The Flyer

The Flyer
'What Do You Call it?'

Saturday, 23 January 2010

25 Things You Don't Need to Know About the Writer

1. I love Hackney, East London. Seriously. Love the place. I know this wouldn’t be the case if I wasn’t raised there, but I was –so I do. When I'm tired of Hackney I'll be tired of the West
2. I love Ghana. Even more than Hackney. Make no mistake, everybody’s trying to hustle you, there are very few pavements, some tell me I don’t belong there because I was raised abroad (see number#1) but I still love it. If God insists that I die, then it should be there I'd want to go.
3. I have an unhealthy love of Star Trek-The Next Generation (the one with the bald White captain) and Star Trek-DS9 (the one with the bald Black captain). I'm definitely not a nerd but have seen every episode way more than once.
4. I think Jack Nicholson is the coolest white man that’s ever lived.
5. I don’t particularly want to be a millionaire.

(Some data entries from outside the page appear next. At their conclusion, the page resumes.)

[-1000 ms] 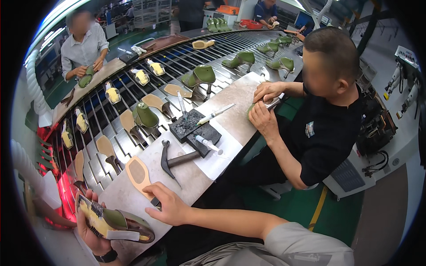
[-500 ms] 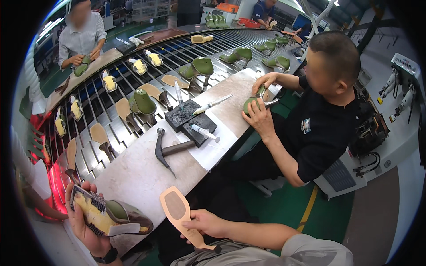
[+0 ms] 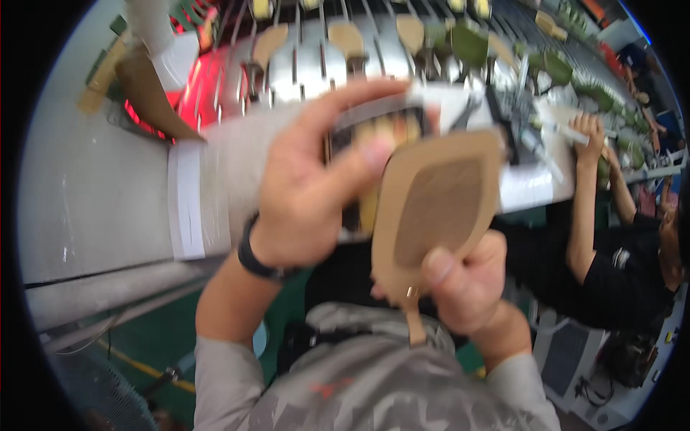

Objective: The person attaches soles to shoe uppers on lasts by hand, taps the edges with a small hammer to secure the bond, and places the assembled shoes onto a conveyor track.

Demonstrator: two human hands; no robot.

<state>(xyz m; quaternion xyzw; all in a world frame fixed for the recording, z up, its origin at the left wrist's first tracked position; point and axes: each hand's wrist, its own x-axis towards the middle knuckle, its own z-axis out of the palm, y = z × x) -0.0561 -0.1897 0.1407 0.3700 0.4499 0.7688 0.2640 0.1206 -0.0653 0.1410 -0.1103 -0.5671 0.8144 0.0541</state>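
Observation:
Held upright in front of me is a tan shoe sole [image 3: 440,208] with a brown patch on its face. My right hand [image 3: 471,287] is closed on its lower part, the thumb lying on the face. Just left of and behind it, my left hand [image 3: 305,183] grips a shoe upper [image 3: 370,133], whose underside shows yellow. Motion blurs that upper, and the sole hides much of it. The thumb lies across its underside. Sole and upper overlap in view; I cannot tell whether they touch.
Metal conveyor slats [image 3: 309,72] cross the far side, carrying tan soles [image 3: 346,39] and green shoes [image 3: 471,44]. On the bench [image 3: 108,194] lies a white strip [image 3: 188,201]. A syringe [image 3: 568,131] and dark block [image 3: 501,122] are at right, near a co-worker's hand [image 3: 591,136].
My view has swung left. Both hands have come together before me, bringing the sole up beside the upper. The co-worker now appears farther right, a hand near a syringe.

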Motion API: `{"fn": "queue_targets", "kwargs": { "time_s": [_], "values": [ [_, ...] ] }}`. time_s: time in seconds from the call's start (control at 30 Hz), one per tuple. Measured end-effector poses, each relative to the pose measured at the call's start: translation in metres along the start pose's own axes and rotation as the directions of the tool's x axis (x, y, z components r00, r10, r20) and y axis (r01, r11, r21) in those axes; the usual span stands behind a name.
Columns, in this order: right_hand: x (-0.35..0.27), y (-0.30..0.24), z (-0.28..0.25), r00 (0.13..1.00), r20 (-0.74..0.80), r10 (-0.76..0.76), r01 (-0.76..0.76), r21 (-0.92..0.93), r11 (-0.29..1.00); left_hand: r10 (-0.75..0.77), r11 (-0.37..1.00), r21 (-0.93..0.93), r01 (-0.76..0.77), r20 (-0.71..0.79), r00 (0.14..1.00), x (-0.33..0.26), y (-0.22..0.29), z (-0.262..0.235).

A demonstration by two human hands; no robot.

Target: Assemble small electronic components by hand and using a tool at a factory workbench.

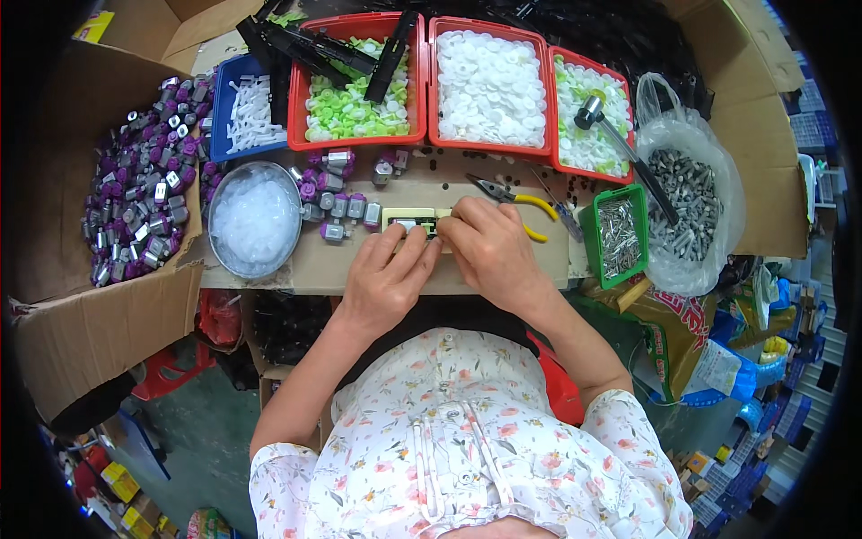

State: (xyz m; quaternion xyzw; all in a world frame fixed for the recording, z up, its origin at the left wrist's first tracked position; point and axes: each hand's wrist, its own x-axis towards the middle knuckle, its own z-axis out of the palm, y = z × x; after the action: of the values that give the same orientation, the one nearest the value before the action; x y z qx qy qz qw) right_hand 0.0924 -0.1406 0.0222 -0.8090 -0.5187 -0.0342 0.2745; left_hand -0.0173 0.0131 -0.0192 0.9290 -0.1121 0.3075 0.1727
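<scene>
Floral blouse (449,431) nearest. Pale-yellow holder (393,214) on tabletop (328,274), fingertips of left hand (382,274) against it, right hand (492,247) bunched at its right end; whether either grasps anything, cannot tell. Likely a fitting step; next move calls for fine alignment.

In front of me I have a pale yellow case (392,214), small and longish, its long side running left to right. It lies on the near part of the brown worktop (314,274), its open face up. In its hollow I see a small silvery piece (406,224) toward the left, with darker and yellowish-green bits to the right of it. I cover its near side and right end, so their shape is hidden.
</scene>
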Motion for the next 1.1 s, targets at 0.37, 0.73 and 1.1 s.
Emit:
{"fn": "queue_targets", "kwargs": {
  "time_s": [0.37,0.73,1.1],
  "values": [
    [0.001,0.006,-0.001,0.991,-0.043,0.127,-0.119,0.159,0.980,-0.016,1.000,-0.014,0.016,0.013,1.000,0.004,0.001,-0.002],
    [0.010,0.016,-0.013,0.986,0.162,-0.049,0.023,0.161,0.987,-0.010,0.999,-0.036,0.010,-0.005,1.000,0.002,-0.002,-0.003],
    [-0.002,0.013,-0.013,0.998,0.067,-0.018,0.009,0.132,0.991,-0.019,0.997,-0.074,0.017,-0.025,1.000,0.004,-0.003,0.000]
  ]
}}
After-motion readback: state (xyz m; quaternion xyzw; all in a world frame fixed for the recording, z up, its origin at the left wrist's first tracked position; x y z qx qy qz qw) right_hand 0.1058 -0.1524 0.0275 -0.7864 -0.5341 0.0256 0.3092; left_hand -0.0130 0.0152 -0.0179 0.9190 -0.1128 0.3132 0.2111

I just need a Pound more than I can spend. A Cedi more than I can spend would be even better.
6. I sometimes think I might actually be crazy. And when that’s not worrying me, I like it.
7. I have a few aliases that I use in various situations e.g. Anthony Vassa. I won’t name them all, for obvious reasons –not all of them legal but I haven’t used Anthony Vassa for a few years so I can release that.
8. I hate any movie with too many references to the supernatural i.e. Horror movies and Nollywood village withcraft ones. Maybe I'm scared of ghosts. Maybe I don’t wanna let Satan and his crews into my circumstances.
9. I like driving in London. If it wasn’t for petrol prices and lack of parking, I’d do a lot more of it. Nipping in and zipping out and dashing around un-American narrow roadways. I feel like prey and the police and London transport bus lane cameras are the predators.
10. I don’t like driving in Accra. The drivers are crazy and the pedestrians are crazier. They jay-stroll not jay-walk. At night, the roads are not lit but the road users are! (If you’re not American –you might not get that last sentence). everybody’s got nowhere to go but need to get there NOW!
11. I think America is over-rated.
12. I'm a 6’3 Black man but don’t this doesn’t stop old white ladies telling me their life stories. I don’t know if this means I have an honest face or if that’s what gets them mugged(not by me).
13. Most 1990s+ R&B bores me and/or gets on my nerves.
14. My favourite superhero is the ‘Incredible Hulk’
15. I like being a fan of something niche and it only annoys me a little when others jump on de bandwagon e.g.50Cent (pre ‘In Da Club’) The Wire (circa 2002-2007) The Sopranos (for the first season). I try not to be one of those annoying “I liked that before it was popular” people but sometimes I do. Apologies.
16. I love reading about ’Medieval African History’. If anyone who has my no# get’s a question on that whilst on ‘Who Wants To Be A millionaire’ I'm the friend they should phone.
17. I have severe difficulty saying ‘no’ to beautiful Black women. This is good and bad because I'll invariably be married to one soon and my problem could lead to talk of being whipped and a lack of a prenuptial agreement. I know beauty is only skin deep but I can say no to ugly women. And I do so. Alot.
18. I generally assume I'm de best dressed man within a 3 square mile radius.
19. I LOVE Black people but I hate nigg*rs.
20. I often wonder about the people that took the name ‘Jehovah’ out of the bible and what other editing they did while they were at it.
21. I believe Jews are the funniest people after Black people. Big up Larry David, Jerry Seinfeld, The Marx Brothers, Jackie Mason, Mel Brooks, and that dude that play Ari Gold in 'Entourage'!
22. I have a big memory for quotations of popular figures in contemporary Black culture and history. I quote rappers and comedians like Frasier Crane quotes philosophers and historians.
23. I don’t snitch. Crime is not a life pursuit I’ve pursued but I understand that for some, it’s the most apposite means of making money they can find. I could make a list of crimes I condone, understand, hate, detest but uhm…that’s the stuff of future blogs I s’pose. Suffice it to say if you’re the kind of criminal I grew up alongside in my relatively trouble free East London life: If the police come asking me about you…I won’t know which way you went.
24. I don’t suffer fools. I understand it’s the fashion to pretend you get on with everybody and make nice –Los Angeles style, but I can’t do it. If you do and/or say something REALLY painfully, inexcusably ignorant and stupid around me – I won’t like you. You might not know it but you might notice I won’t be around when you’re around. Ever.
25. I’m a writer. Just in case you didn’t know. I don’t know who my target audience is. I do know that I’m Black, my characters are mostly Black so it follows that my readers will mostly be Black. From about age 10 I loved writing projects at school but didn’t realise it’s something I’d want to do with my life until about age 23.